John D. Ash, Ph.D., an associate professor in the University of Florida College of Medicine’s Department of Ophthalmology, discusses his research on the pathways involved in the loss of sight due to inherited retinal degenerations.
Dr. Ash’s research is focused on both understanding the cause of blindness due to retinal degeneration and developing therapies to prevent loss of sight. His research is relevant to inherited retinal degenerations such as retinitis pigmentosa, cone-rod dystrophies, LCA, or age related macular degeneration. His most recent studies have shown the important contribution of endogenously expressed cytokines such as leukemia inhibitory factor (LIF). His work has shown that these cytokines are expressed under conditions of stress, and that the increased LIF is important to prevent or delay photoreceptor or RPE cell death under chronic stress conditions, including inherited mutations known to cause blindness. By using mouse genetic engineering, his lab has demonstrated that loss of the LIF receptor, gp130 or it’s signaling intermediate STAT3, results in accelerated retinal degeneration
The results from this work have broad implications in the understanding of human inherited retinal degeneration. In humans, disease-causing genes are present before birth; however patients inheriting those mutations that cause retinitis pigmentosa or age related macular degeneration typically do not develop disease for 40 to 80 years. Dr. Ash’s work suggests that LIF and its receptor gp130 keep cells alive and functioning, and serve to delay the onset and progression of disease.

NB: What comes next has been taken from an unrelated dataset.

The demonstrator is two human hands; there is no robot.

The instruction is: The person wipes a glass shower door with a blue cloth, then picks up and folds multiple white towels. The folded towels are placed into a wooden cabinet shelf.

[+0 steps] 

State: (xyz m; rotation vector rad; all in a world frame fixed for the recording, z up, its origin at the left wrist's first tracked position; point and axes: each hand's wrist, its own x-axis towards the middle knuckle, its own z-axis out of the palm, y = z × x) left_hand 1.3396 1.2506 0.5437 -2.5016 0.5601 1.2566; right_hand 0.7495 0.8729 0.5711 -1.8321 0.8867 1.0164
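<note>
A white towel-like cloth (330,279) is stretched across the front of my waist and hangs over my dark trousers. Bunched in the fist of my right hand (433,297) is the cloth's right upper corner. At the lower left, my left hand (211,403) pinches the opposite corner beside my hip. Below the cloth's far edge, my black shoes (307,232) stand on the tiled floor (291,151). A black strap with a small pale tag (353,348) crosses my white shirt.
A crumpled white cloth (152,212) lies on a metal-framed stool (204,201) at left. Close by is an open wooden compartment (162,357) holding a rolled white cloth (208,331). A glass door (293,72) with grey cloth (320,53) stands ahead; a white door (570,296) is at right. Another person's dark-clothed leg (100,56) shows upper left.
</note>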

Variation in efficiency of this internally protective activity could also be a partial explanation of why family members who inherit the same mutation can have a wide range in the age of onset and severity of disease. This work has led to the identification of drug targets to promote cell survival, and has led to the development of several gene therapy approaches to specifically enhance the survival of photoreceptors and RPE which are now being tested in models of disease.
Dr. Ash is the Francis M. Bullard Eminent Scholar Chair in Ophthalmic Sciences, and is an Associate Professor of Ophthalmology, College of Medicine, at the University of Florida.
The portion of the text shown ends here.